Directions for this task: With the string "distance" as the filter, copy each matching line from the records.

**********

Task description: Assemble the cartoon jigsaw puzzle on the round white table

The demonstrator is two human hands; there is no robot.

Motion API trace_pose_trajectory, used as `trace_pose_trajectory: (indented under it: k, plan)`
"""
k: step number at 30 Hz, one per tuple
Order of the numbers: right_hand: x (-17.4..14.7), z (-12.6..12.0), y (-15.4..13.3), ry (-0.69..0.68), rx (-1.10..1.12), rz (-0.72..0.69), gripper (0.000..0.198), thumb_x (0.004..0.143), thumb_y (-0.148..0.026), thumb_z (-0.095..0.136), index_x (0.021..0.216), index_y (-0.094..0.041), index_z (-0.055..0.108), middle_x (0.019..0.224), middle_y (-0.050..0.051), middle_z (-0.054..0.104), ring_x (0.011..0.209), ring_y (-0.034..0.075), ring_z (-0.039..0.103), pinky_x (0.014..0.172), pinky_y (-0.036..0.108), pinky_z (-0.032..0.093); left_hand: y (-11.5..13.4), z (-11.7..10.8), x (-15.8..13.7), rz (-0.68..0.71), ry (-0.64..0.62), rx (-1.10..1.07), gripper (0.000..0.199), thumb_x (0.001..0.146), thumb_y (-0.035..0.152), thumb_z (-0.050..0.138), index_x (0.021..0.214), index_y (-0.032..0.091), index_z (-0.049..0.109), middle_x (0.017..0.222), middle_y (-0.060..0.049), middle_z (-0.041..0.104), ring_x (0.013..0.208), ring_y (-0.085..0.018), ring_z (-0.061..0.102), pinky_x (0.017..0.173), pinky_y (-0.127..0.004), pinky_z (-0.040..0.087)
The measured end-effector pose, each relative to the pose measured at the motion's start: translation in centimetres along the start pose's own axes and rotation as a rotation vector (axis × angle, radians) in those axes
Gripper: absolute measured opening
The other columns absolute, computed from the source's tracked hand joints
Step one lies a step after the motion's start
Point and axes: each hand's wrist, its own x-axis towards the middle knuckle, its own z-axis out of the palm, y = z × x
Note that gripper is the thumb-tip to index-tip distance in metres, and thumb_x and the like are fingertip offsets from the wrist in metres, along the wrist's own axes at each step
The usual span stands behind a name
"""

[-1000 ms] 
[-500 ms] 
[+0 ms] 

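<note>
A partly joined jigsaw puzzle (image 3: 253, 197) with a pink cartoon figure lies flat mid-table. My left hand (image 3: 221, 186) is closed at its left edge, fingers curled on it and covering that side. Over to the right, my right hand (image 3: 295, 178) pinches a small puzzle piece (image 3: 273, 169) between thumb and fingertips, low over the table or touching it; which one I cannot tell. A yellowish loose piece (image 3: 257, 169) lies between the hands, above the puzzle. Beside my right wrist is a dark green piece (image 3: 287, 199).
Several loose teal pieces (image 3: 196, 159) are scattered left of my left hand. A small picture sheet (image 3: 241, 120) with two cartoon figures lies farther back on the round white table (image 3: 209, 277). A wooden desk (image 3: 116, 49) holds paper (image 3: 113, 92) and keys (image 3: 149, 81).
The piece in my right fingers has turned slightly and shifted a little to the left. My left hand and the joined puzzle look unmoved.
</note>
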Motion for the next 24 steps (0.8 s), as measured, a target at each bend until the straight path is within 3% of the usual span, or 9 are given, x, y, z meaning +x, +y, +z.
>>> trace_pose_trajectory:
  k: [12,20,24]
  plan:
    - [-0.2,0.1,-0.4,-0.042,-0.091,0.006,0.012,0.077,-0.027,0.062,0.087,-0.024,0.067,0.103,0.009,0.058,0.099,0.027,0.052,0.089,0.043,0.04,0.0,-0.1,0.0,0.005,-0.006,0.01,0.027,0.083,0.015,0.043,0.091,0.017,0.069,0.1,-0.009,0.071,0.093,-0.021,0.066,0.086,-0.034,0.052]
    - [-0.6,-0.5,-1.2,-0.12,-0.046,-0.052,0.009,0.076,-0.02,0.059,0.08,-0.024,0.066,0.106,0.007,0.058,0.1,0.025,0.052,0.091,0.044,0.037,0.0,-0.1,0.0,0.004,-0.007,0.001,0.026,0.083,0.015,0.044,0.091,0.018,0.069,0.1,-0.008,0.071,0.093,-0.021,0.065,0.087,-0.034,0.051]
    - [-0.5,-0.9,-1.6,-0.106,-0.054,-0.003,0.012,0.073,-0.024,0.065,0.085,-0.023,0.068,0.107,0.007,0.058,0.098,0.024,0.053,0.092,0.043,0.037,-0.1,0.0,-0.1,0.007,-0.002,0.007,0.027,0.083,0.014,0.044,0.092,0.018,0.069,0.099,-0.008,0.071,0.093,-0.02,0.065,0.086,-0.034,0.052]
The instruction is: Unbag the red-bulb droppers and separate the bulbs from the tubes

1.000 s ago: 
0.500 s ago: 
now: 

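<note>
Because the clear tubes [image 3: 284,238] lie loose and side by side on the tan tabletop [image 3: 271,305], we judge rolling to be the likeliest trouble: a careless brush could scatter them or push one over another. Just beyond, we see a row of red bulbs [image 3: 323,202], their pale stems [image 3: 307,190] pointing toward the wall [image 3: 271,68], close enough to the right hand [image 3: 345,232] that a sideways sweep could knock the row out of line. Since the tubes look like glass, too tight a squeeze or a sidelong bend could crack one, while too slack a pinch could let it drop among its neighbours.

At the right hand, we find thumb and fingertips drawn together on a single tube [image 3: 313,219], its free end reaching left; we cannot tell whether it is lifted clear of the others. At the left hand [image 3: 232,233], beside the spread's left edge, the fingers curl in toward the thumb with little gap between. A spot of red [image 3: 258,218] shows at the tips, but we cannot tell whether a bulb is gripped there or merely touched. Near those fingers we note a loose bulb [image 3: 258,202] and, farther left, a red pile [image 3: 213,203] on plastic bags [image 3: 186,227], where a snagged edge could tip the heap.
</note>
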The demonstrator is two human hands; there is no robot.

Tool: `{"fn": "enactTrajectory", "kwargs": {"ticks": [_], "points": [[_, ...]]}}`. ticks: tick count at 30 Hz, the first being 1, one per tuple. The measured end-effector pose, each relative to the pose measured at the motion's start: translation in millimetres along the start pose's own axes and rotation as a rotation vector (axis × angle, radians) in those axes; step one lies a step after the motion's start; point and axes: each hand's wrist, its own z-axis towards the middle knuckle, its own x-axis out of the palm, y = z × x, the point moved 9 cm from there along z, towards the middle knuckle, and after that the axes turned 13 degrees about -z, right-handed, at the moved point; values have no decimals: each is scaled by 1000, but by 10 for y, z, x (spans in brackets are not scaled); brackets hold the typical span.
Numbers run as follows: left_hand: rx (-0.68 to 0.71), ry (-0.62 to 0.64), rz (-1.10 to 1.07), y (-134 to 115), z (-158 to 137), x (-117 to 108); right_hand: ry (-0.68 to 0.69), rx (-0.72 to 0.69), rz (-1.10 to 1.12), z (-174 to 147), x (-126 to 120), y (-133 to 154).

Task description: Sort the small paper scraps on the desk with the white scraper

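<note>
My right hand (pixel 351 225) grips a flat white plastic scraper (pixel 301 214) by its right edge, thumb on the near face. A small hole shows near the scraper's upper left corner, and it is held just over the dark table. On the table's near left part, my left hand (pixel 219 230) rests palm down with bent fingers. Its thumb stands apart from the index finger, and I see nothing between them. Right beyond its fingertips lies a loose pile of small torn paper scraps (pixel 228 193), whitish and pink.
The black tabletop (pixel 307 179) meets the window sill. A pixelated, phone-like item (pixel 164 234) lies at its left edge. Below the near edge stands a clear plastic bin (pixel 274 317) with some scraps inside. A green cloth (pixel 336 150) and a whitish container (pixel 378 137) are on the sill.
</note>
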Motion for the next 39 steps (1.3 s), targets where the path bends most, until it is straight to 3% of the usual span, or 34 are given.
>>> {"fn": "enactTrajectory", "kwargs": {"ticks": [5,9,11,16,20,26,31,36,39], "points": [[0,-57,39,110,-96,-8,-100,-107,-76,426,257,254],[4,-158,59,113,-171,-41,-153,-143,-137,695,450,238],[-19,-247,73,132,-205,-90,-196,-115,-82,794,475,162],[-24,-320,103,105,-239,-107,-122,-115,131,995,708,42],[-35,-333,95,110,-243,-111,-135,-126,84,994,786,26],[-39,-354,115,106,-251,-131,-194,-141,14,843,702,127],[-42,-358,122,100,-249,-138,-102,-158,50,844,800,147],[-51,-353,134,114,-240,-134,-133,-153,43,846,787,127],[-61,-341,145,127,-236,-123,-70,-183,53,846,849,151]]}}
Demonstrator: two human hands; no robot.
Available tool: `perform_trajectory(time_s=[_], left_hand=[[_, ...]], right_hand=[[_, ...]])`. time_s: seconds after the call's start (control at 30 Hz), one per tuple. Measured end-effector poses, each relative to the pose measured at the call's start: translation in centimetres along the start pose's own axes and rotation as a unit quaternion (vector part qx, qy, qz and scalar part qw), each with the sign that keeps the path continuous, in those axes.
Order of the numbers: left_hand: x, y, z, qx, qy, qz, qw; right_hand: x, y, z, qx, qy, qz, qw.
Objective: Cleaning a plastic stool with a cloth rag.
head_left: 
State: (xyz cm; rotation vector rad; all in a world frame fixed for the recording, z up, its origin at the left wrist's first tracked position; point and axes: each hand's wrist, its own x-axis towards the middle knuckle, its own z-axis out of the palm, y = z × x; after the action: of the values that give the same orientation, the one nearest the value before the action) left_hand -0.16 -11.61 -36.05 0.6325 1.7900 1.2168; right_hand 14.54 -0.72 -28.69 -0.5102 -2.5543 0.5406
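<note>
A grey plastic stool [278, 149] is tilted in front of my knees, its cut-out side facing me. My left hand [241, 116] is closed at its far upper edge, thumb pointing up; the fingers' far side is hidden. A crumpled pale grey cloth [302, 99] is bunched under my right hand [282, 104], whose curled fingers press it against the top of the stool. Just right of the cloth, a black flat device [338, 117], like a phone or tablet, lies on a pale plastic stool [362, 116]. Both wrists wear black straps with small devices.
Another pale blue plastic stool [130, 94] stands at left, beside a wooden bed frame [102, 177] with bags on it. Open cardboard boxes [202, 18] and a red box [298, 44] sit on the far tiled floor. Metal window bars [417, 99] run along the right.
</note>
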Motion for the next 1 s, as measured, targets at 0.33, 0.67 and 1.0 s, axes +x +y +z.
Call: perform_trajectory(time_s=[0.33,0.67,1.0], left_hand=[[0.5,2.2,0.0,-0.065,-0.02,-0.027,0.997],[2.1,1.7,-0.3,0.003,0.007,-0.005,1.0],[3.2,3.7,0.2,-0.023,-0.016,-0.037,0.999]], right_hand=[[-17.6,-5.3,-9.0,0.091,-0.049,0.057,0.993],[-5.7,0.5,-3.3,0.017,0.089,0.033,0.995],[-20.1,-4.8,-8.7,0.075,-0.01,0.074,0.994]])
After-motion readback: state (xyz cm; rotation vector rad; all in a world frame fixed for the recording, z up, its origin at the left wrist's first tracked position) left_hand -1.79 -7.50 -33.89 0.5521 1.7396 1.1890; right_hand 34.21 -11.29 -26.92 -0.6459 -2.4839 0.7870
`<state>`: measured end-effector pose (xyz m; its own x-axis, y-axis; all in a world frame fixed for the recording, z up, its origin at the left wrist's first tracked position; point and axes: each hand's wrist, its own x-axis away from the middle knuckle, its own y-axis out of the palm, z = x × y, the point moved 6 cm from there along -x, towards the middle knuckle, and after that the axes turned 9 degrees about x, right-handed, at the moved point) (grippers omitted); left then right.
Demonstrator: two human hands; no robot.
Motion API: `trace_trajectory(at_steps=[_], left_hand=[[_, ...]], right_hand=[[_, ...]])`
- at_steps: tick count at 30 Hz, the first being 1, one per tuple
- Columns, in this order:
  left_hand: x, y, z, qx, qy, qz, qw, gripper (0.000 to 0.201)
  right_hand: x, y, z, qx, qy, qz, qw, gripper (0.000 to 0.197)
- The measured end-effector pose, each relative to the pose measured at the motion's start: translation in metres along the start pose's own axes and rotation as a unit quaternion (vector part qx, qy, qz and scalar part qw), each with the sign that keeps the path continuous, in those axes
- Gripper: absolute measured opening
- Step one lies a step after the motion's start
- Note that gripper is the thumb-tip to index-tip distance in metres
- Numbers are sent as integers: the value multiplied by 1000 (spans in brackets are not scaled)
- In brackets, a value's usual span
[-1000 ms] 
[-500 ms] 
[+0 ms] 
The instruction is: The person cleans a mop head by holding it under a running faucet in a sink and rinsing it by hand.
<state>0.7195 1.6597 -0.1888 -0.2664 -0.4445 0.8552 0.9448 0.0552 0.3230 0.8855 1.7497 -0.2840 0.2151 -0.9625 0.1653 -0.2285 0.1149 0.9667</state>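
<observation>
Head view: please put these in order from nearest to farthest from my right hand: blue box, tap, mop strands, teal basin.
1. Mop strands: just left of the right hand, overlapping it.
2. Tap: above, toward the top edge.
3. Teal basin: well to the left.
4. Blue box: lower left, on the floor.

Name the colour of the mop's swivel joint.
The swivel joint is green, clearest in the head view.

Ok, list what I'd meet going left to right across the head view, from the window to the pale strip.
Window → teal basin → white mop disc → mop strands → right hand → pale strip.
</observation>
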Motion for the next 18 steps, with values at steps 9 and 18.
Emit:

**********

Reply:
Note that gripper is the thumb-tip to index-tip distance in metres, and thumb_x and the like are fingertip offsets from the wrist in metres, along the wrist's own axes at each step
- Note that gripper is the thumb-tip to index-tip distance in metres

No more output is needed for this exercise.